What the task asks –
Below is a listing from which only part is wanted; return exactly the lines from the one with "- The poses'" up to and including the one with "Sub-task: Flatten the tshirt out".

Provided data –
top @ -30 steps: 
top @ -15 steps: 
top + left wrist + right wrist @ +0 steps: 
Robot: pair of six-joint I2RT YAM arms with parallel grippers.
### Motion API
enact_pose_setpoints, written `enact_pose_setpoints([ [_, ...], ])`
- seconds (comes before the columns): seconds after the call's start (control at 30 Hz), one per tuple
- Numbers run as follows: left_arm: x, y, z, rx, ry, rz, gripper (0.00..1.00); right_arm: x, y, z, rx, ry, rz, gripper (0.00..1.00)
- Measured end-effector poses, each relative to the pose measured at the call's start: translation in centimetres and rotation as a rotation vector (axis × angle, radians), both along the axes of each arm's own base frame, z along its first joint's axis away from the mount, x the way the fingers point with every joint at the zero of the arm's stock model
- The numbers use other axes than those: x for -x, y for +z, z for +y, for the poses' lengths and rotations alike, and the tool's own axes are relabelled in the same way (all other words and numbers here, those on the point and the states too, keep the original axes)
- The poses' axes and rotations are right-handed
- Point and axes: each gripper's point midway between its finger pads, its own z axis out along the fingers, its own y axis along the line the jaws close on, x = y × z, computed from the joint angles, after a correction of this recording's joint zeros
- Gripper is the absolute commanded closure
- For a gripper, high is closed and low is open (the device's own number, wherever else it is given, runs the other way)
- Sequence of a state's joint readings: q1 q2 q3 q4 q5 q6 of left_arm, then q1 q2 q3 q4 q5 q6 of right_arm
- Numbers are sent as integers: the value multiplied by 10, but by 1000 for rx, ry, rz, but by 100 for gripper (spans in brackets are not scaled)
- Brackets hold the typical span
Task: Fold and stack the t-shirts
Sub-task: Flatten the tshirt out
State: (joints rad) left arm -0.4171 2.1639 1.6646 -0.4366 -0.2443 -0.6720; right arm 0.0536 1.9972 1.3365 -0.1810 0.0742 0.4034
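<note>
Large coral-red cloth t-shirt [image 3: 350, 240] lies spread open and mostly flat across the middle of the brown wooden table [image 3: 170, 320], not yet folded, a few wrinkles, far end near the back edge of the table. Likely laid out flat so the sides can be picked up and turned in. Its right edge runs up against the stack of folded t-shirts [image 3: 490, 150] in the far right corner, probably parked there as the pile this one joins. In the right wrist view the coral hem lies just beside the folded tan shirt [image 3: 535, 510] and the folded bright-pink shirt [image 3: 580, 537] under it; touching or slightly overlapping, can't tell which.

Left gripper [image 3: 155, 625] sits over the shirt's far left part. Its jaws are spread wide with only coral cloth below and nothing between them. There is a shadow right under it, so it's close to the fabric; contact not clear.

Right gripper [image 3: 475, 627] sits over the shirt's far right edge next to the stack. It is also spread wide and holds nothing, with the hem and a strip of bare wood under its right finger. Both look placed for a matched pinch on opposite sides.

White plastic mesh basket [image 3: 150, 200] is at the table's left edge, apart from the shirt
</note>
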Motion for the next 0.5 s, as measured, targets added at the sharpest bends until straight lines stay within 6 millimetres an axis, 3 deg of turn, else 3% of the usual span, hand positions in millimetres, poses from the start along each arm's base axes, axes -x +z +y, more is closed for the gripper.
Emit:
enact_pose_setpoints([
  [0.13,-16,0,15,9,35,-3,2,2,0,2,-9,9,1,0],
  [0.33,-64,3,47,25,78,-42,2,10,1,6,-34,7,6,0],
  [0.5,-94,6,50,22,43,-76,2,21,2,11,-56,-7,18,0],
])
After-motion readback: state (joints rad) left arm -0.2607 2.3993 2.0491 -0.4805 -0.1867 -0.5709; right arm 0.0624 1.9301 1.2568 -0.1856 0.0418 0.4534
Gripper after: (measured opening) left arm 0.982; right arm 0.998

Task output –
- The poses' axes and rotations are right-handed
- Point and axes: each gripper's point midway between its finger pads, its own z axis out along the fingers, its own y axis along the line the jaws close on, x = y × z, computed from the joint angles, after a correction of this recording's joint zeros
- Gripper is the absolute commanded closure
- For a gripper, high is closed and low is open (the device's own number, wherever else it is given, runs the other way)
- Sequence of a state's joint readings: q1 q2 q3 q4 q5 q6 of left_arm, then q1 q2 q3 q4 q5 q6 of right_arm
- Numbers are sent as integers: the value multiplied by 10, but by 1000 for rx, ry, rz, but by 100 for gripper (spans in brackets are not scaled)
- Brackets hold the typical span
Task: Fold and stack the t-shirts
Sub-task: Flatten the tshirt out

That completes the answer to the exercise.